DATA:
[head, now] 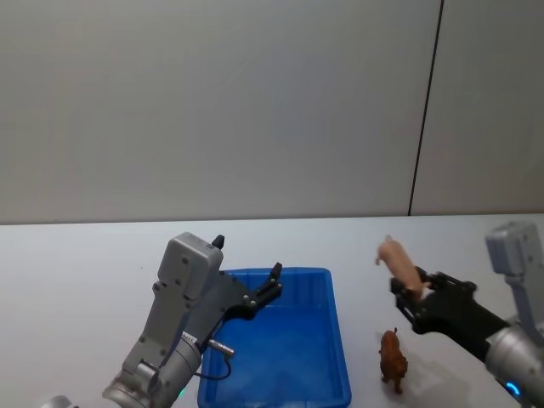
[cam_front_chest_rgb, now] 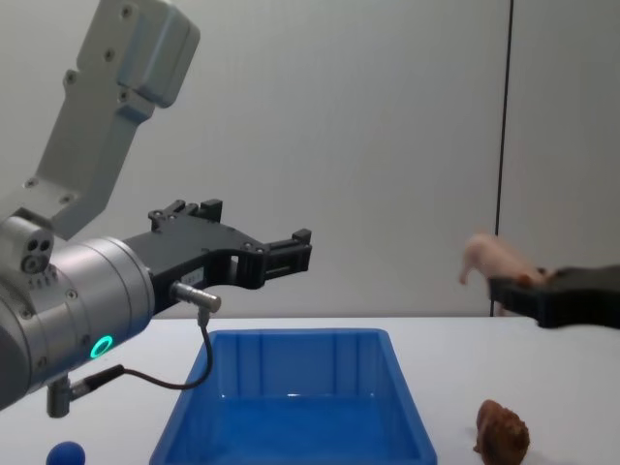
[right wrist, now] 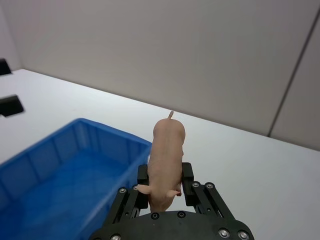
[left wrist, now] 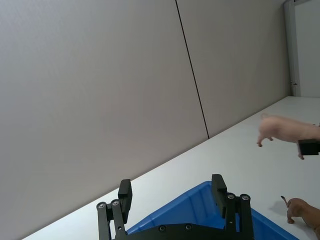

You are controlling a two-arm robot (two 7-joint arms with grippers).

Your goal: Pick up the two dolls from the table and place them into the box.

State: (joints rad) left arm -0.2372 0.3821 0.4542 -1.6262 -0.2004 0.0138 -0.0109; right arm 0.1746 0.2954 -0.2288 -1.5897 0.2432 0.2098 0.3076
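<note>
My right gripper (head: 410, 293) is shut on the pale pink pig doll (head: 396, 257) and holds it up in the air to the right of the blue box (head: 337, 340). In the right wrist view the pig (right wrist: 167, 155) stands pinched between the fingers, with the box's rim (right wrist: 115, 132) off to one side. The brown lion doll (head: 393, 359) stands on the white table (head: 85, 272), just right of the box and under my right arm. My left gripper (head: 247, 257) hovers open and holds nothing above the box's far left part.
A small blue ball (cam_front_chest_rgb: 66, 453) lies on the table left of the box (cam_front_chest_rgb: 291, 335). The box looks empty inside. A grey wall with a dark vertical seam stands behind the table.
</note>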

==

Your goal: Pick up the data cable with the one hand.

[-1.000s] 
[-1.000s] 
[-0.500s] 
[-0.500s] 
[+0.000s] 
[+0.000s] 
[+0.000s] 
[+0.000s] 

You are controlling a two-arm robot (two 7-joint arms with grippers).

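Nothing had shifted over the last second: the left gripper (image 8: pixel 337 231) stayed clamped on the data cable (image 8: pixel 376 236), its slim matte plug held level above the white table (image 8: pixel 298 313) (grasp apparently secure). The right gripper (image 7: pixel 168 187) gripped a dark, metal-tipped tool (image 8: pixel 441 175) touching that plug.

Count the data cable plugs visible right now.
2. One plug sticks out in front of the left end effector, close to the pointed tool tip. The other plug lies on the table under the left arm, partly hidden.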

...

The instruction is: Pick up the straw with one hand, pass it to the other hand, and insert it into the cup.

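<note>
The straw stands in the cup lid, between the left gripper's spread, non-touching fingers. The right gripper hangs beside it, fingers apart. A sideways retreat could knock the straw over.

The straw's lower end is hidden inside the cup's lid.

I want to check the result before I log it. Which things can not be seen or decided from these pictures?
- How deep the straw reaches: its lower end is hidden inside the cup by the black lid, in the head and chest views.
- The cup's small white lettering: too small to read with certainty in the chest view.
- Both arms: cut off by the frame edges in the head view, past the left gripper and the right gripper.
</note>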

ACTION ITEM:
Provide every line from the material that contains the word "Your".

SOLUTION FOR THIS TASK:
Your goal: Pick up the two dolls from the table and place them into the box.
Your goal: Pick up the data cable with the one hand.

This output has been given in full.